The Gun Seller by Hugh Laurie
Yes, that's Hugh Laurie, the guy who played Dr. Gregory House on TV. Or perhaps you think of him as the the Dad from Stuart Little, or Dr. Cockroach from Monsters vs Aliens, or you remember back to his days on Blackadder. But in his first novel, the role that I was thinking of most was that of Bertie Wooster from Jeeves & Wooster. "But this is a book he wrote, and not a TV show he's acting in," you say. And you're right. It's the story of a PI who turns down a job that don't meet his morals, and then ends up getting dragged deeper into the immoral morass than he ever wanted. It's got thugs and politics and assassinations and conspiracies and all that, but at the center of it, the main character has the personality of a P.G. Wodehouse character injecting a hint of silliness into the most desperate of situations. I suggest reading the book in your head as if Mr. Laurie himself is reading it aloud to you. (perhaps there is an audio book that does just that?)
Robot Dreams by Isaac Asimov
This is a collection of Sci-Fi short stories by one of the great science fiction writers. The first story is also included in I, Robot, but the stories are generally not about robots. They are about people in the sometime near, sometimes very distant future, and like many short stories, each story is there to frame a single central idea or question. How would humans get along with aliens, and what if one species is inherently dangerous to the other? What if computers know us better than we know ourselves? As computers start to do all of our thinking for us, will we still learn how to think? Many more of the stories center around computers rather than robots, and along the way its fun to see what Asimov saw of the future, back when computers were brand new to the world. Like many, he didn't appreciate how quickly computers would become both extremely small and extremely cheap. He doesn't seem to imagine pictures taken without film that needs to be developed, or the invention of user friendly computers. But what he does find is questions and situations that are compelling, even if the technology around them seems at times both out of date and futuristic.

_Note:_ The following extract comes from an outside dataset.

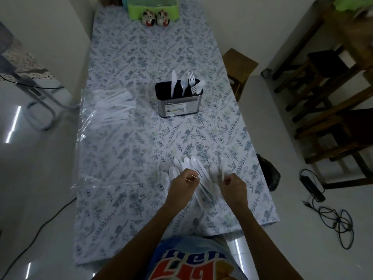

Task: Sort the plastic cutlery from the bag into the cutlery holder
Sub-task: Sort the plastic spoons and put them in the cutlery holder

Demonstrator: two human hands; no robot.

A Zion Canyon Reader edited by Nathan N Waite and Reid L Neilson
This is a collection of essays and things about Zion Canyon. 28 of them make up the 244 pages, so they're not long, and they cover things from geology to plant and animal life in the canyon, to early settlers, to more modern concerns. Writers feature well known names like John Wesley Power, Wallace Stegner, Edward Abbey and Juanita Brooks, as well as plenty of people you've never heard of before. Occasionally it was way too touchy-feely, "feel the spirit of the canyon wash over your soul", but even at its most annoying, that essay would be over in a few pages anyway. The more interesting ones (to me) focused on early Mormon settlers, as well as some of the first (white) people to document trips through the canyons.
Aurora by Kim Stanley Robinson
This is the second book I've read by Kim Stanley Robinson, and I'm noticing a trend. Most sci-fi books have a well defined story line, where even from the beginning you know what bad guy needs to be defeated, or curse reversed or whatever. The fun is in the details and journey along the way. Mr. Robinson, however, writes books that don't go where I expect them to. This book is about a spaceship taking a multi-generation trip to colonize a new planet, Aurora. So it's a book about setup up a new colony, right? Nope, we spend a long time on the ship just getting there, dealing with the impossibility of maintaining a self-sufficient biosphere for 160 years. Then we get to the new planet, it sucks, and we have to make a new plan, and start a new trip with new challenges, and surprises along the way. Really, when you think about it, most novels are contrived in the way they have such clear cut story arcs that lead up to a big conflict at the end. Real life, at least my life, doesn't have such clear cut beginnings and endings to stories, but is just a single story that lasts a lifetime.